本申请的另一实施例中,从语气识别单元的角度,参见图4,其示出了本申请实施例提供的另一种语音处理方法的流程示意图。如图4所示,该方法可以包括:
S401:输入待处理的第一语音数据;
S402:判断是否通过第一信息对所述第一语音数据进行语气识别;
需要说明的是,第一信息用于表征第一语音数据中声音的频谱特征,比如谱特征信息,可以包括音频谱、能量谱、LOG能量谱和Mel谱等。其中,针对待处理的第一语音数据进行语气识别,可以是通过第一信息来对第一语音数据进行语气识别,也可以通过其他信息(比如第二信息或第三信息)来对第一语音数据进行语气识别,本申请实施例不作具体限定。
S403:当判断结果为通过第一信息对所述第一语音数据进行语气识别时,从所述第一语音数据中提取第一信息;
S404:根据所述第一信息对所述第一语音数据进行语气识别,确定第一语音数据对应的语气信息;
需要说明的是,如果判断结果为通过第一信息对第一语音数据进行语气识别,那么可以从第一语音数据中提取第一信息,然后根据第一信息对第一语音数据进行语气识别,以确定出第一语音数据对应的语气信息。
具体地,在一些实施例中,所述根据所述第一信息对所述第一语音数据进行语气识别,确定所述第一语音数据对应的语气信息,可以包括:
将第一信息输入预设识别模型,通过预设识别模型输出所述第一语音数据对应的语气信息。
也就是说,当根据第一信息对第一语音数据进行语气识别时,这时候可以采用模型的方式,即将第一信息输入预设识别模型,然后通过该预设识别模型输出第一语音数据对应的语气信息。

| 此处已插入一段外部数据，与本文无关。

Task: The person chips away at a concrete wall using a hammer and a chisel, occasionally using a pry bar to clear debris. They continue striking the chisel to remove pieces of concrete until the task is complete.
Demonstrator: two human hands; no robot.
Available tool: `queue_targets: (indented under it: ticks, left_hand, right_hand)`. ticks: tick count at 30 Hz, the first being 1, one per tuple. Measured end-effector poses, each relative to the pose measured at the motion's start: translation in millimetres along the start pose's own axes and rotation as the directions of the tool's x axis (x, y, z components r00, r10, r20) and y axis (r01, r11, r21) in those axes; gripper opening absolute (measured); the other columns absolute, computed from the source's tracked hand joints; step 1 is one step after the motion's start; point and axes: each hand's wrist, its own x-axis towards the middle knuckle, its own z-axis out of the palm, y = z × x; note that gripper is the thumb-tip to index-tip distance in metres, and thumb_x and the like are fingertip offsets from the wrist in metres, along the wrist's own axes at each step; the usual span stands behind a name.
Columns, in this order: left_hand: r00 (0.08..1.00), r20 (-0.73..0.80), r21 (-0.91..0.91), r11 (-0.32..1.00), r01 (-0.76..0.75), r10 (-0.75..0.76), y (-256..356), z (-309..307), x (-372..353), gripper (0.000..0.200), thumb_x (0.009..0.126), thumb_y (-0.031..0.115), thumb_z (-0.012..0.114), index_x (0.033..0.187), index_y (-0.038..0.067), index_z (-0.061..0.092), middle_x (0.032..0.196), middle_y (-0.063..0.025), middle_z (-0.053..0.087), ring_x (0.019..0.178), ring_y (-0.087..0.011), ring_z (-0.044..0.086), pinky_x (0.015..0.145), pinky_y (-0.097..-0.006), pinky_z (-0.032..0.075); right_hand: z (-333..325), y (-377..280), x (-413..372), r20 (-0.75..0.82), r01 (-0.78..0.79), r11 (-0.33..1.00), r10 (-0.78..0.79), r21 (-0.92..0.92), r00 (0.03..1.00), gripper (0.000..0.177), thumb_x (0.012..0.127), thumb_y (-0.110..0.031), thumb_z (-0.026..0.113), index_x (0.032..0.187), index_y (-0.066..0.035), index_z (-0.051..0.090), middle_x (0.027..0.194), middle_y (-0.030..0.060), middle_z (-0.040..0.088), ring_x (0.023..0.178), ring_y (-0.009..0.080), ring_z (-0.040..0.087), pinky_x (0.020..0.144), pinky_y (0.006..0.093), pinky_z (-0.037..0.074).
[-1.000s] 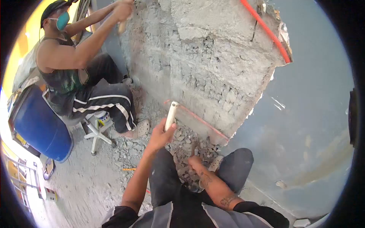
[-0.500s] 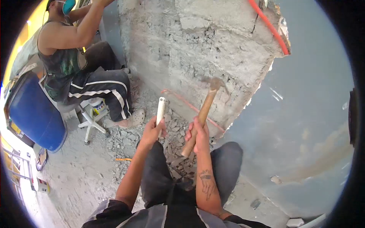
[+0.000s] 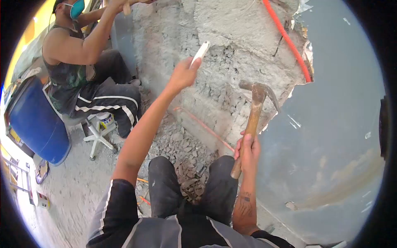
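My left hand is wrapped round a pale, chisel-like bar, whose far end lies over the rough, chipped wall. Whether that end touches the wall I cannot tell. Lower and to the right, my right hand grips the wooden handle of a claw hammer. The rusty hammer head points up, in front of the wall near its broken right edge, apart from the bar.
A seated co-worker is at the upper left, beside a blue barrel and a white stool base. Rubble lies between my knees. A red corrugated conduit runs down the upper right wall by a grey panel.
My left hand has moved up and right with the bar, from above the rubble to the wall. My right hand and the hammer have shifted right. The co-worker's hands show more.
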Motion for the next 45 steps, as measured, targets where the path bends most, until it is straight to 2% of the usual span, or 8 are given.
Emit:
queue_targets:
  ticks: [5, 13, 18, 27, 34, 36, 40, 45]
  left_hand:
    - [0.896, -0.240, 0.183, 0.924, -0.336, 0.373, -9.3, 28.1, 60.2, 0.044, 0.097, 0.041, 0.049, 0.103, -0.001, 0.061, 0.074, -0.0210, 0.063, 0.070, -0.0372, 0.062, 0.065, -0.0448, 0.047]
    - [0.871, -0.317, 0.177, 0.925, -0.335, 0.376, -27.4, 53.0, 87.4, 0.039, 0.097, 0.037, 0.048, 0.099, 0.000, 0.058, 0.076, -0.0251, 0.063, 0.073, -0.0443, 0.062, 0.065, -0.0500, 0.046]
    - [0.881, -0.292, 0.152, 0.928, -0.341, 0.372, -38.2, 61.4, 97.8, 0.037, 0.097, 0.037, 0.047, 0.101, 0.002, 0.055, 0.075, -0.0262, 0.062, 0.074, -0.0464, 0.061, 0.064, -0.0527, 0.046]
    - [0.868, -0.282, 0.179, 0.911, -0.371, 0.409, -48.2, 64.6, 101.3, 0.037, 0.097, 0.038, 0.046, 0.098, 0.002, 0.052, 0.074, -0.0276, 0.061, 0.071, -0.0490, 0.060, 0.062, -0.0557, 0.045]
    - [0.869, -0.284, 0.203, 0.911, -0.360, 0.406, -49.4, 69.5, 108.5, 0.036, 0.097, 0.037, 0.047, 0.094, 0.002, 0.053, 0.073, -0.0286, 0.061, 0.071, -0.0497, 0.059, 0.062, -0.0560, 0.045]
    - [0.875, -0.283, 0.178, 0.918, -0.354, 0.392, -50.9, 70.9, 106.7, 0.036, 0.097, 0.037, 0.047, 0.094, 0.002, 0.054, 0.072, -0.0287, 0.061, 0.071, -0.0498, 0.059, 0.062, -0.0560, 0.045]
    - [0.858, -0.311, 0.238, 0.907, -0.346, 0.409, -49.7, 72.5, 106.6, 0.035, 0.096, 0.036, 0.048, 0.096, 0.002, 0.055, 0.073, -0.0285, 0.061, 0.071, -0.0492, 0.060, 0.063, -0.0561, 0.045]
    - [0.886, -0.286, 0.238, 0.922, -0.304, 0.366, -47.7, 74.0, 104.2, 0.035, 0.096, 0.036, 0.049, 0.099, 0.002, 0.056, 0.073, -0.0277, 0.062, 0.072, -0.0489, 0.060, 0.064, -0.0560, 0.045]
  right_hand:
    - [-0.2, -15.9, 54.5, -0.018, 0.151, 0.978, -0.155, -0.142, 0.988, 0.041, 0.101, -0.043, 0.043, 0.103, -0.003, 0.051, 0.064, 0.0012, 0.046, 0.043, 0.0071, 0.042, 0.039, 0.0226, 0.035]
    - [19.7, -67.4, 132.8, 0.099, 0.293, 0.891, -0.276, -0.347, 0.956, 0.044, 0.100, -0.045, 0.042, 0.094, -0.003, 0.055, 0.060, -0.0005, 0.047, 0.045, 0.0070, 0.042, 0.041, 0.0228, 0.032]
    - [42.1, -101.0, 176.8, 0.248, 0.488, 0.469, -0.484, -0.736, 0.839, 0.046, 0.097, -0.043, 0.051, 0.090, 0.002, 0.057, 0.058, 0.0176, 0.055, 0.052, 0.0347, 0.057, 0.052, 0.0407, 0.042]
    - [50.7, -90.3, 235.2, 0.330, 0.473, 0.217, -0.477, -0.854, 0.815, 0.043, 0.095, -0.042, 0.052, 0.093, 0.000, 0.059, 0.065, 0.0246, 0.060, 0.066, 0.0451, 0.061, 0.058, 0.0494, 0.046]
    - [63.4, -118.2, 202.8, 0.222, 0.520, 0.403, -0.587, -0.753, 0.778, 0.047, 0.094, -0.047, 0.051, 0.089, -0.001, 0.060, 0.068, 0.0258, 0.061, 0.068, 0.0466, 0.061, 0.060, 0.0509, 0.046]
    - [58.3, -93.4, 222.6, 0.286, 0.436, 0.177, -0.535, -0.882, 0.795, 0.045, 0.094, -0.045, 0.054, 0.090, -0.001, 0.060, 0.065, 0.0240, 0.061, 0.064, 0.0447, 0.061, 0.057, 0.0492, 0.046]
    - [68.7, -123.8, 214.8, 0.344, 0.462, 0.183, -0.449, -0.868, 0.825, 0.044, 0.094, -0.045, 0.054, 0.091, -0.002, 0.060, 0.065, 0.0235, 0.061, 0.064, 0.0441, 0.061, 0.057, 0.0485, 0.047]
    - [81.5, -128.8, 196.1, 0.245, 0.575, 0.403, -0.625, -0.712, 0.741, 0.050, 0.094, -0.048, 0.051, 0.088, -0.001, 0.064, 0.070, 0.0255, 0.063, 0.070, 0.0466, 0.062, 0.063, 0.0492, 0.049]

在本申请实施例中,预设识别模型可以是预先采用机器学习算法训练得到的模型。具 体地,可以采用决策树、支持向量机、神经网络、深度神经网络等机器学习算法,利用训练样本进行模型训练,以得到预设识别模型。其中,训练样本可以是从样本第一语音数据中提取出的多个样本信息,根据多个样本信息进行训练,可以不断优化预设识别模型,使得预设识别模型的识别结果更准确,从而能够提高语气信息的识别准确性。
S405:当判断结果为不通过第一信息对所述第一语音数据进行语气识别时,从所述第一语音数据中提取第二信息;
S406:根据所述第二信息对所述第一语音数据进行语气识别,确定第一语音数据对应的语气信息;
S407:输出第一语音数据对应的语气信息。
需要说明的是,如果判断结果为不通过第一信息对第一语音数据进行语气识别,那么可以从第一语音数据中提取第二信息,然后根据第二信息对第一语音数据进行语气识别,以确定出第一语音数据对应的语气信息。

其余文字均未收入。